- Born: 1943 (age 82–83) Canada
- Occupations: Screenwriter, novelist
- Writing career
- Pen name: David Lee Henry
- Language: English
- Years active: 1982–present
- Genres: Film, novels
- Notable works: 8 Million Ways to Die (1986) Road House (1989) Out for Justice (1991)

= R. Lance Hill =

Canadian screenwriter

R. Lance Hill (born 1943), also known under the pen name David Lee Henry, is a Canadian screenwriter and novelist. He is best known for writing the 1989 cult film Road House, as well as the novel and screenplay for The Evil That Men Do.

==Career==
Hill was raised in Canada, and wrote for the Canadian motor-sports magazine Track & Traffic in his early days.

He moved out to Hollywood after his first novel King of White Lady was optioned to be made into a film. In 1979, Monte Hellman was hired to adapt the book into a screenplay, and Francis Ford Coppola was attached to direct and produce through his American Zoetrope production banner, but the project was ultimately abandoned after Coppola became pre-occupied with the troubled production of Apocalypse Now. The book would go on to be optioned several more times, but as of today, remains unfilmed.

While waiting for King of White Lady to go into production at Paramount, Hill wrote a spec script about Harry Tracy, which would go on to become his first produced screenplay, Harry Tracy, Desperado. The film starred Bruce Dern and Helen Shaver and was nominated for several Genie Awards in 1983, including Best Original Screenplay. Fellow Canadian Gordon Lightfoot wrote music for the film, and also appears onscreen as U.S. Marshal Nathan.

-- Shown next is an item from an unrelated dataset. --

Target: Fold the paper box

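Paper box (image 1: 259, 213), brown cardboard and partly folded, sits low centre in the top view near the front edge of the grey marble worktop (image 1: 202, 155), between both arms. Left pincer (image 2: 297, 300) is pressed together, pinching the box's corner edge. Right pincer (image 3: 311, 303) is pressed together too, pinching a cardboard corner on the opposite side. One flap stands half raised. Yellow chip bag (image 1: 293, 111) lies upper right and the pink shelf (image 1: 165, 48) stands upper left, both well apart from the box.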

Hill's next two scripts both sold and immediately went into production, culminating in the 1984 Charles Bronson film The Evil That Men Do, and the 1986 neo-noir thriller 8 Million Ways to Die. The latter of which starred Jeff Bridges, Rosanna Arquette, and Andy Garcia, and was the final film of Hal Ashby. It was also the first attempt to adapt the Matthew Scudder detective stories of Lawrence Block for the screen, which proved to be difficult. The studio brought on both Oliver Stone, and Robert Towne to do drafts of the script, before ultimately going back to Hill for the final draft.

Hill's next script was for United Artists, the 1989 film Road House. Directed by Rowdy Herrington and starring Patrick Swayze as a cooler at a newly refurbished roadside bar who protects a small Missouri town from a corrupt businessman, the film would go on to become a beloved cult classic.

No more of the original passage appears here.